### What the task asks
Using the entries below, output each line exactly from the first through the one that contains "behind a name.".

Information section start

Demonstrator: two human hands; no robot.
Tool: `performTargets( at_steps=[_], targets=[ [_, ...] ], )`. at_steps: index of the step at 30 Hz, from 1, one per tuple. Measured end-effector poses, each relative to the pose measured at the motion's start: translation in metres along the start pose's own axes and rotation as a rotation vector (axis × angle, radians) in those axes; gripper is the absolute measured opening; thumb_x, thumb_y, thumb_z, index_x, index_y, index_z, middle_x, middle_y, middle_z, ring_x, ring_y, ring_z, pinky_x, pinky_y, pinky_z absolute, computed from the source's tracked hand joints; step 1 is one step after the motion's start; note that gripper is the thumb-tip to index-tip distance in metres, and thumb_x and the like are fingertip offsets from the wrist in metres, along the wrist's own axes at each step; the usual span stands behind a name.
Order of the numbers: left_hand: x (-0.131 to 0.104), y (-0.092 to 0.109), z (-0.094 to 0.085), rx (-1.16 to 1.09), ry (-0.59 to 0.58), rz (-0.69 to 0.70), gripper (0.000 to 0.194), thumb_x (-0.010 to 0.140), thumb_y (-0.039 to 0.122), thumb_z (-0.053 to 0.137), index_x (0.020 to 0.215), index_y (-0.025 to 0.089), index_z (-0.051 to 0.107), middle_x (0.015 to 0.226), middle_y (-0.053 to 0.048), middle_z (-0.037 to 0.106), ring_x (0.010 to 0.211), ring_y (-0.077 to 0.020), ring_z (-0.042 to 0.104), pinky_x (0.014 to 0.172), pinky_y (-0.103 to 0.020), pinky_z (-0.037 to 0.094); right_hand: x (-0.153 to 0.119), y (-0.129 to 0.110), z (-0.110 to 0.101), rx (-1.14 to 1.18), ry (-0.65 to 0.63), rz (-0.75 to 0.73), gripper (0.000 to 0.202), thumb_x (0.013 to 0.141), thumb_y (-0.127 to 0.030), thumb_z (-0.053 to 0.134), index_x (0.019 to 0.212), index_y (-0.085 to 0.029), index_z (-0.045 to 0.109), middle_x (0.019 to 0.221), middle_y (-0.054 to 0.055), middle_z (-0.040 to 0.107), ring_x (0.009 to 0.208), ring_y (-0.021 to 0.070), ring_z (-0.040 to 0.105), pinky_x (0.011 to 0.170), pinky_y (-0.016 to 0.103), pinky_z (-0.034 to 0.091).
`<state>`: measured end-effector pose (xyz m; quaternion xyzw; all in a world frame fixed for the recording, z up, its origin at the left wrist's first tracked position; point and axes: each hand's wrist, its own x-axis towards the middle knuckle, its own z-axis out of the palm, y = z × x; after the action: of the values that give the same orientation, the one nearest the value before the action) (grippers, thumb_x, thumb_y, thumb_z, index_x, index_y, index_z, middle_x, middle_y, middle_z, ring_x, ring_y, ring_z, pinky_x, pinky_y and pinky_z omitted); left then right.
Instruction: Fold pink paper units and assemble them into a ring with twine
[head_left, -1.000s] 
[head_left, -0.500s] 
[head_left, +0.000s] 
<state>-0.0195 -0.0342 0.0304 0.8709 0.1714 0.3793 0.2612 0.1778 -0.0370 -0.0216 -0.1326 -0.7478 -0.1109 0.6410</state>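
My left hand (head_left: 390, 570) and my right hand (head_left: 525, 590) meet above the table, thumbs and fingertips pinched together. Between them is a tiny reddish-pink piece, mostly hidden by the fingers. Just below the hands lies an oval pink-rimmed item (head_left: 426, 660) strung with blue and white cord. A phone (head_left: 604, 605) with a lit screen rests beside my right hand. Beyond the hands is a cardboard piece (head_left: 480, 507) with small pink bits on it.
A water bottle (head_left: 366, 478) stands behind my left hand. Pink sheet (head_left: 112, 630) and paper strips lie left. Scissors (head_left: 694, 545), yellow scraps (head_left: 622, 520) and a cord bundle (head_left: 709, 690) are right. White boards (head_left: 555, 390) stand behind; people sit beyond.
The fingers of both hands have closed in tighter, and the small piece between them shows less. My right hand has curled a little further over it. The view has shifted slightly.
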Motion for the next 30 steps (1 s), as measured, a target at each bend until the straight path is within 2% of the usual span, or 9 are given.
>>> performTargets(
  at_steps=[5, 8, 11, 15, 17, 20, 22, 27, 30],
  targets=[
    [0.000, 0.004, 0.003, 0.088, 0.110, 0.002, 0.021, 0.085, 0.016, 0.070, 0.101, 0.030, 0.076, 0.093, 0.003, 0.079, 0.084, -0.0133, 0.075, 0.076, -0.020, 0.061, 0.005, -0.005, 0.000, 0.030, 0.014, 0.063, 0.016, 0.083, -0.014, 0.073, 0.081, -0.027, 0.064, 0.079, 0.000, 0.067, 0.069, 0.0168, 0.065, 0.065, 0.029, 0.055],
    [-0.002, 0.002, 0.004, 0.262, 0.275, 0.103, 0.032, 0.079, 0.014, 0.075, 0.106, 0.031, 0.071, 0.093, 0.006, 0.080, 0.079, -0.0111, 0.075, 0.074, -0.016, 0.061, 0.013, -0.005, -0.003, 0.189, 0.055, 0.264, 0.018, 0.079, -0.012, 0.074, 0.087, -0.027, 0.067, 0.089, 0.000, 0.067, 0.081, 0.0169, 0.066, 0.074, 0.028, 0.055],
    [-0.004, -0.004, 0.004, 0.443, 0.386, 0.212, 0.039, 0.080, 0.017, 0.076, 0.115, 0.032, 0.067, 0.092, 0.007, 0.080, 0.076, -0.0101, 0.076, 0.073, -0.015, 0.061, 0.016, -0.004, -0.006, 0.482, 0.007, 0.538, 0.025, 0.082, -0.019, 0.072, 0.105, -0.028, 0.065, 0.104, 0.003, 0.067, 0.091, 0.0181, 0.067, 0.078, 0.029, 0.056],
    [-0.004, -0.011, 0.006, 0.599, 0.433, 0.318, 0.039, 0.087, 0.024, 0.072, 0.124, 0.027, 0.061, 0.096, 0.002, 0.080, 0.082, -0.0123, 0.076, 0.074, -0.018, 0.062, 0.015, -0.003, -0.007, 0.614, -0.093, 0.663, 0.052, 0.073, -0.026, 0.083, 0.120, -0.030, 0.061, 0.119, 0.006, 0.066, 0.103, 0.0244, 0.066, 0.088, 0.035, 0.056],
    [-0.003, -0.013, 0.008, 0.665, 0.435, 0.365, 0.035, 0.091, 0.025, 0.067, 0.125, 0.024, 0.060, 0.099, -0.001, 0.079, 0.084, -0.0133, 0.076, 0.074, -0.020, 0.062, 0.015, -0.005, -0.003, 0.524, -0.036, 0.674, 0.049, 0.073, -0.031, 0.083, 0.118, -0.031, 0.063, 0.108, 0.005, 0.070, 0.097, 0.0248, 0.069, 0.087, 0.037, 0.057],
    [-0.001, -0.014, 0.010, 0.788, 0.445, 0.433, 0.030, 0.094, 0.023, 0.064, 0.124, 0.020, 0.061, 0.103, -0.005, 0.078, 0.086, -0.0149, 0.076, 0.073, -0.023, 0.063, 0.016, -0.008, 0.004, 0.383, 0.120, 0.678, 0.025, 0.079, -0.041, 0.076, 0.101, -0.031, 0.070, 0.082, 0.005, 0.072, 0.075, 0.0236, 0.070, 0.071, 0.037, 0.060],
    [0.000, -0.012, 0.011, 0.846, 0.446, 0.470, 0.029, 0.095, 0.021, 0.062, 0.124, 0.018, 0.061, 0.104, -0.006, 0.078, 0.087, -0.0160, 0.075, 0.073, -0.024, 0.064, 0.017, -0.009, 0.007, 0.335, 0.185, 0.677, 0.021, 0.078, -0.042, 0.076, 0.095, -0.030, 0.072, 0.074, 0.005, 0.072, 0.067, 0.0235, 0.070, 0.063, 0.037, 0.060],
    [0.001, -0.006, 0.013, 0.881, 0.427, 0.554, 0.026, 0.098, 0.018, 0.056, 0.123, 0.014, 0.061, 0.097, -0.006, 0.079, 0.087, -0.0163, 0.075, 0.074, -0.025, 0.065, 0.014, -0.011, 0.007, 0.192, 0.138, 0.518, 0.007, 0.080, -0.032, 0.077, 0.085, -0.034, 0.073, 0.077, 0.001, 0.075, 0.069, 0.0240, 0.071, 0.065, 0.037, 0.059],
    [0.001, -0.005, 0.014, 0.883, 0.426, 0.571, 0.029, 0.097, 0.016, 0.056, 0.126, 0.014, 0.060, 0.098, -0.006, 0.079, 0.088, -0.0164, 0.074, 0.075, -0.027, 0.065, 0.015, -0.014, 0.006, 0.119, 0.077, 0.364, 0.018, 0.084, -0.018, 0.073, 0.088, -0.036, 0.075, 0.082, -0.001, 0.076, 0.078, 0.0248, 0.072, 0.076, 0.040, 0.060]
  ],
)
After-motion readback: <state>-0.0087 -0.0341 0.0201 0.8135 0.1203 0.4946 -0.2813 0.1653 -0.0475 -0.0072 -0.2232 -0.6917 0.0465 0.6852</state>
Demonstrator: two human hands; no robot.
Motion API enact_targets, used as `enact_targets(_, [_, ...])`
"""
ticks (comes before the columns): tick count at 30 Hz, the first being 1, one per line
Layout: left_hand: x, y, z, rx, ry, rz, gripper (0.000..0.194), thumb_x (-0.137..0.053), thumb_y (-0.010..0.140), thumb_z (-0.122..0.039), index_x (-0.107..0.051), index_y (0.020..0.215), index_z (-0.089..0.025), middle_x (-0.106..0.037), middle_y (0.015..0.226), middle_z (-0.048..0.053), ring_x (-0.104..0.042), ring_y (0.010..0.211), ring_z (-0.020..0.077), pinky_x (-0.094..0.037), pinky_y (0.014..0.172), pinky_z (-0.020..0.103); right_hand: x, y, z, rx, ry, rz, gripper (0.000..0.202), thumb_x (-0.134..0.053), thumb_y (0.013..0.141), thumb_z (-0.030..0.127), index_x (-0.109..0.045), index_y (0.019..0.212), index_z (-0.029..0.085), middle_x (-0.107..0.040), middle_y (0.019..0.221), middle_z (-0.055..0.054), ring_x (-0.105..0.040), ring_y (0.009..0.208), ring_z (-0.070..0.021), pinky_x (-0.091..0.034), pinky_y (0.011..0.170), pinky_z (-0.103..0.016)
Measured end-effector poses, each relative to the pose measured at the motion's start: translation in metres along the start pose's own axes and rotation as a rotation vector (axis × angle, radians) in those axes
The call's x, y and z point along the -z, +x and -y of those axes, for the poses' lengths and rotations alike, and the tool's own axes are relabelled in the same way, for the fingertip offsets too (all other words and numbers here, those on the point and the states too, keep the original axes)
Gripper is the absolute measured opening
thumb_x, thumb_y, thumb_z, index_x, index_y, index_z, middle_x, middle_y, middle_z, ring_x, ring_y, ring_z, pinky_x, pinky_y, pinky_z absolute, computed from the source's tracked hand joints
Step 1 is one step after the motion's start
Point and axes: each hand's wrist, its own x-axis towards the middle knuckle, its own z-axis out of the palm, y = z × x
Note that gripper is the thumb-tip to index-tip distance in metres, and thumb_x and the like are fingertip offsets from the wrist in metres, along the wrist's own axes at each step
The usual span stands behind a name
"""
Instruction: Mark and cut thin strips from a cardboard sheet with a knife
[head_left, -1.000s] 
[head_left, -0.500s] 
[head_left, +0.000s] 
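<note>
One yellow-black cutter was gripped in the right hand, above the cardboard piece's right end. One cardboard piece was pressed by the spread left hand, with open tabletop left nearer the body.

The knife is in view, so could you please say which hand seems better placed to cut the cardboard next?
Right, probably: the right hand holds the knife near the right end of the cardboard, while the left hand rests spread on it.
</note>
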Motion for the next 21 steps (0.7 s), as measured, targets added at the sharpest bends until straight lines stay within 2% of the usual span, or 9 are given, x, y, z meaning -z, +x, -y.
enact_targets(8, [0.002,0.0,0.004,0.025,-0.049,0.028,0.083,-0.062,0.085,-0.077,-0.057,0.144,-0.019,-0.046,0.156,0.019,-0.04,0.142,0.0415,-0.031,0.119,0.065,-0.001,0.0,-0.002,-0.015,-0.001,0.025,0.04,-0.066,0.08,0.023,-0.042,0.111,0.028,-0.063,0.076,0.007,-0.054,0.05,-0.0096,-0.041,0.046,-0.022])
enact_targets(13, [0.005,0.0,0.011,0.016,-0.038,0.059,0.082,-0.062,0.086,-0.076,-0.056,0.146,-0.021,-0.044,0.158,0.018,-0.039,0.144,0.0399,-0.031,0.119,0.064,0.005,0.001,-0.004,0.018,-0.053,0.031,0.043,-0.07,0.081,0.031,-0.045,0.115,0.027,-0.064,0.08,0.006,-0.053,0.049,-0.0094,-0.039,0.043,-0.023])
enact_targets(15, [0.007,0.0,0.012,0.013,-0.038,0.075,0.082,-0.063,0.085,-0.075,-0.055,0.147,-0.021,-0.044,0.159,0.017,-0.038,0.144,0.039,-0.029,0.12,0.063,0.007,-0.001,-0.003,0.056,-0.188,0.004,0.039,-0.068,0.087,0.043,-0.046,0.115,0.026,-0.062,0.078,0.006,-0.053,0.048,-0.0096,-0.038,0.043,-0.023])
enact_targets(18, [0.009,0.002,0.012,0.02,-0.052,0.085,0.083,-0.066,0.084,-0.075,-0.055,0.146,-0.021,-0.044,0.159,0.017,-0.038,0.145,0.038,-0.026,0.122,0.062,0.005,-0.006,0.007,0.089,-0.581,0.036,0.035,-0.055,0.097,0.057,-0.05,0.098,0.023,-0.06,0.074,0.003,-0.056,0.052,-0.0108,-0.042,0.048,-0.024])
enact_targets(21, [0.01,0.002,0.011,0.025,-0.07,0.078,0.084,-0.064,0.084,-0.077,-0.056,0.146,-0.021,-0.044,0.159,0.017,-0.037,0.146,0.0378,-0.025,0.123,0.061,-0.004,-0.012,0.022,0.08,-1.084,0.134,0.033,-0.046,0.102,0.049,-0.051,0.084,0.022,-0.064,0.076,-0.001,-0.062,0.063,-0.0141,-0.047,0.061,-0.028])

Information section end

### Task answer
Demonstrator: two human hands; no robot.
Tool: `performTargets( at_steps=[_], targets=[ [_, ...] ], )`. at_steps: index of the step at 30 Hz, from 1, one per tuple. Measured end-effector poses, each relative to the pose measured at the motion's start: translation in metres along the start pose's own axes and rotation as a rotation vector (axis × angle, radians) in those axes; gripper is the absolute measured opening; thumb_x, thumb_y, thumb_z, index_x, index_y, index_z, middle_x, middle_y, middle_z, ring_x, ring_y, ring_z, pinky_x, pinky_y, pinky_z absolute, computed from the source's tracked hand joints; step 1 is one step after the motion's start; note that gripper is the thumb-tip to index-tip distance in metres, and thumb_x and the like are fingertip offsets from the wrist in metres, along the wrist's own axes at each step; the usual span stands behind a name.

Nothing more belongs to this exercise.